Medulloblastoma occurs in infants, children and adults, but it is the most common malignant pediatric brain tumor. The disease includes four biologically and clinically distinct subtypes, of which Group 4 is the most common. In children, about half of medulloblastoma patients are of the Group 4 subtype. Efforts to improve patient outcomes, particularly for those with high-risk Group 4 medulloblastoma, have been hampered by the lack of accurate animal models.
Evidence from this study suggests Group 4 tumors begin in neural stem cells that are born in a region of the developing cerebellum called the upper rhombic lip. The cerebellum is the brain structure that helps coordinate movement and where medulloblastoma occurs.
“Pinpointing the cell(s) of origin for Group 4 medulloblastoma will help us to better understand normal cerebellar development and dramatically improve our chances of developing genetically faithful preclinical mouse models. These models are desperately needed for learning more about Group 4 medulloblastoma biology and evaluating rational, molecularly targeted therapies to improve patient outcomes,” said Paul Northcott, Ph.D., an assistant member of the St. Jude Department of Developmental Neurobiology. Northcott, Stefan Pfister, M.D., of the German Cancer Research Center (DKFZ), Heidelberg; and James Bradner, M.D., of Dana-Farber Cancer Institute, Boston, are the corresponding authors.
The discovery and other findings about the missteps fueling tumor growth came from studying the epigenome, which is the array of proteins and chemicals on or attached to DNA that work in concert to orchestrate the control of gene expression in a tissue-specific manner. DNA encodes the genome, which is the blueprint for life. The epigenome determines how instructions in the genome are carried out in different cell types.

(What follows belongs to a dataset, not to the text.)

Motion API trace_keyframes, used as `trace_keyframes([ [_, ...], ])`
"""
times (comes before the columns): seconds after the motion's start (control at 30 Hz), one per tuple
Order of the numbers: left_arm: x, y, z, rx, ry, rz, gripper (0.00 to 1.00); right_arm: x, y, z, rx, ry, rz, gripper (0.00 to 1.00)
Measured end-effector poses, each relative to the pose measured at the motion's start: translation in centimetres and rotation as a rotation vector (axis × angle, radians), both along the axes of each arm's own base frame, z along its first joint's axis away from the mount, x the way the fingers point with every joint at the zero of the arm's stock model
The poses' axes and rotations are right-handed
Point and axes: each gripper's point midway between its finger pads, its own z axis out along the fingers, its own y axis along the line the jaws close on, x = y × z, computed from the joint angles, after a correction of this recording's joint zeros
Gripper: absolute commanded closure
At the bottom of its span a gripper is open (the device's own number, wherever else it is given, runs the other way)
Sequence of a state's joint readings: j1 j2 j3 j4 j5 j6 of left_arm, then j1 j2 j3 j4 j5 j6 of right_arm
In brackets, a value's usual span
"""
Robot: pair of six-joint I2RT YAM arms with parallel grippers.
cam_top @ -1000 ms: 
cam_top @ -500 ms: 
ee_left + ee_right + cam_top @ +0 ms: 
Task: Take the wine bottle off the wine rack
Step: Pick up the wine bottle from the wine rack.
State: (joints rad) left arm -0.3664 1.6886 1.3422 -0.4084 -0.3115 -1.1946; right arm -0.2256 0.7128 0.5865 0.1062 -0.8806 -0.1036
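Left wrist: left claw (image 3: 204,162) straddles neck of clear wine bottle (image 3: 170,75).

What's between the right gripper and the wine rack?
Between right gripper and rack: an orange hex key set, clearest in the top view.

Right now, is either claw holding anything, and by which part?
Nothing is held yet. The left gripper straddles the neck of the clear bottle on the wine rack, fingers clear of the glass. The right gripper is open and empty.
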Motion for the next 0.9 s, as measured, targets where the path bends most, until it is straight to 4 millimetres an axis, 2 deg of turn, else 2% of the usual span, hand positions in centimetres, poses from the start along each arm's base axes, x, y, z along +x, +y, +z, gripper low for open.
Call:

Researchers used the analytic tool ChiP-seq to identify and track medulloblastoma subtype differences based on the activity of epigenetic regulators. The regulators included proteins known as master regulator transcription factors. They bind to DNA sequences called enhancers and super-enhancers. The master regulator transcription factors and super-enhancers work together to regulate the expression of critical genes, such as those responsible for cell identity.
Those and other tools helped investigators identify more than 3,000 super-enhancers in 28 medulloblastoma tumors as well as evidence that the activity of super-enhancers varied by subtype. The super-enhancers switched on known cancer genes, including genes like ALK, MYC, SMO and OTX2 that are associated with medulloblastoma, researchers reported.

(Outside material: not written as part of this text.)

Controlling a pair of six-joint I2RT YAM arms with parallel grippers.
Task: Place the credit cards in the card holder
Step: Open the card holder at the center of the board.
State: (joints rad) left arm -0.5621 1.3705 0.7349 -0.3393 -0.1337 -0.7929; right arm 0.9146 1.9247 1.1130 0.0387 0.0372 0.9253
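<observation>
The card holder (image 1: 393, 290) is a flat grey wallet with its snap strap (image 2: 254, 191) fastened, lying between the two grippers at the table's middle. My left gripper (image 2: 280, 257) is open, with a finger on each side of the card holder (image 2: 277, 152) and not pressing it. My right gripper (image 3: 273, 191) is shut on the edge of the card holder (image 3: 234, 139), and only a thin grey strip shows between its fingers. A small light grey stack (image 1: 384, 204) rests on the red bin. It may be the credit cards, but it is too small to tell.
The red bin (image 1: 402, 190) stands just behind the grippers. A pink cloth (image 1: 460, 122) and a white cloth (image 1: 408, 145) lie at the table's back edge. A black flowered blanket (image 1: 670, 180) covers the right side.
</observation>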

Knowledge of the subtype super-enhancers led to identification of the transcription factors that regulate their activity. Using computational methods, researchers applied that information to reconstruct the transcription factor networks responsible for medulloblastoma subtype diversity and identity, providing previously unknown insights into the regulatory landscape and transcriptional output of the different medulloblastoma subtypes.
The approach helped to discover and nominate Lmx1A as a master regulator transcription factor of Group 4 tumors, which led to the identification of the likely Group 4 tumor cells of origin. Lmx1A was known to play an important role in normal development of cells in the upper rhomic lip (uRL) and cerebellum. Additional studies performed in mice with and without Lmx1A in this study supported uRL cells as the likely source of Group 4 tumors.
“By studying the epigenome, we also identified new pathways and molecular dependencies not apparent in previous gene expression and mutational studies,” Northcott said. “The findings open new therapeutic avenues, particularly for the Group 3 and 4 subtypes where patient outcomes are inferior for the majority of affected children.”
For example, researchers identified increased enhancer activity targeting the TGFb pathway. The finding adds to evidence that the pathway may drive Group 3 medulloblastoma, currently the subtype with the worst prognosis. The pathway regulates cell growth, death and other functions that are often disrupted in cancer, but its role in medulloblastoma is poorly understood.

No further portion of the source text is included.